Comédie
parodique à pisser dans son pantalon de Michel Hazanivicius
Avec jean Dujardin, Louise Monot, Alex Lutz
Une nouvelle fois, Hubert Bonisseur de la Bath dit OSS 117 part en mission à l'autre bout du monde. Ce digne représentant de l’excellence et des valeurs de la vraie
France (celle du Général), se lance à la recherche d'un microfilm dérobé par un membre de l’anti-France. Pour cela il devra faire équipe avec un agent du Mossad. La mission promet d’être
périlleuse, car cet agent n'est rien d'autre qu'une femme. Le réalisateur ne manque pas d’imagination.

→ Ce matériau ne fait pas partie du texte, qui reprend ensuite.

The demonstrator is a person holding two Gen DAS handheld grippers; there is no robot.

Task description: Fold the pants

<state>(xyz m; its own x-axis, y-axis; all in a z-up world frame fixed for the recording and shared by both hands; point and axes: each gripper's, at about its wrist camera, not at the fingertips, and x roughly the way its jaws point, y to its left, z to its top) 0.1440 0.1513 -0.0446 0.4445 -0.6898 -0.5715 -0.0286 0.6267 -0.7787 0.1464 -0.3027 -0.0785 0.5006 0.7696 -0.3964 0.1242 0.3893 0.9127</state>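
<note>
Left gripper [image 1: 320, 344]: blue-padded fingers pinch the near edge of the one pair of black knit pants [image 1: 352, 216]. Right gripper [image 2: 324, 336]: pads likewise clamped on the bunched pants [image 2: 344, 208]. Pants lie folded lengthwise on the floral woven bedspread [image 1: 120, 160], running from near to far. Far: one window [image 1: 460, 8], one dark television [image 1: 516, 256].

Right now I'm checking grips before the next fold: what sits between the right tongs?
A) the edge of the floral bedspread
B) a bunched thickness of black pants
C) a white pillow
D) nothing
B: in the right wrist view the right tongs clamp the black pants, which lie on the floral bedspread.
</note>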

Une femme agent secret, quelle ironie. Ce film est d’une extrême drôlerie, comme-ci une
femme pouvait garder un secret. Nous voilà dans le ton. Le genre parodique souvent décrié, remonte à la surface et Michel Hazavanavius nous en met une bonne couche. Il avait déjà fait très fort
avec le précédent opus (comme disent les suiveurs). Et cette fois c’est carrément pire. Pendant la campagne de promotion du movie, les médias, nous donnaient l’air de découvrir le genre. J’ai
entendu une journaliste interviewant Dujardin "… c’est nouveau comme forme d’humour, on avait connu l’humour juif, mais…" Dujardin les bras aux chevilles, la machoire dévissée… La mignonne (une
femme journaliste, on n’en revient pas…) avait sans doute suivi le cursus habituel des plumitifs de l’info : lycée Henri IV, science po, en passant largement à coté de la case rigolade. Hé bien
non le genre parodique n’est pas nouveau. Et on est bien content que Michel Hazavizaniavisius nous le refasse "découvrir". On avait téter, les Marx Brothers, la revue Mad, Mel Brooks, Les Frères
Zucker, Les Monthy Pithon, Gotlib et son Super Dupont; moins connu Doc Savedge, dans les années 80/90. Agent secret macho, d’une grande bétise, lui aussi toujours à la recherche de micro-films
subtilisés par un certain Kramer, agent quadruple. Ce personnage emblématique du journal Pilote, peu éloigné de notre Dujardin national, était dessiné par Coucho (illustration ci-dessous). Alors
évidemment, ici le genre est encore plus apprécié qu’ailleurs. Gestuelles théatrales, postures réactionnaires, lieux communs, inculture, tout y est. Hubert Bonisseur de la Bath est un imbécile
référencé années 60, qui pourtant fait rire à tous les étages. La performance réside précisément là. Merci Michel Hazanavivivacius et Jean Dujardin pour ce monument de rigolade.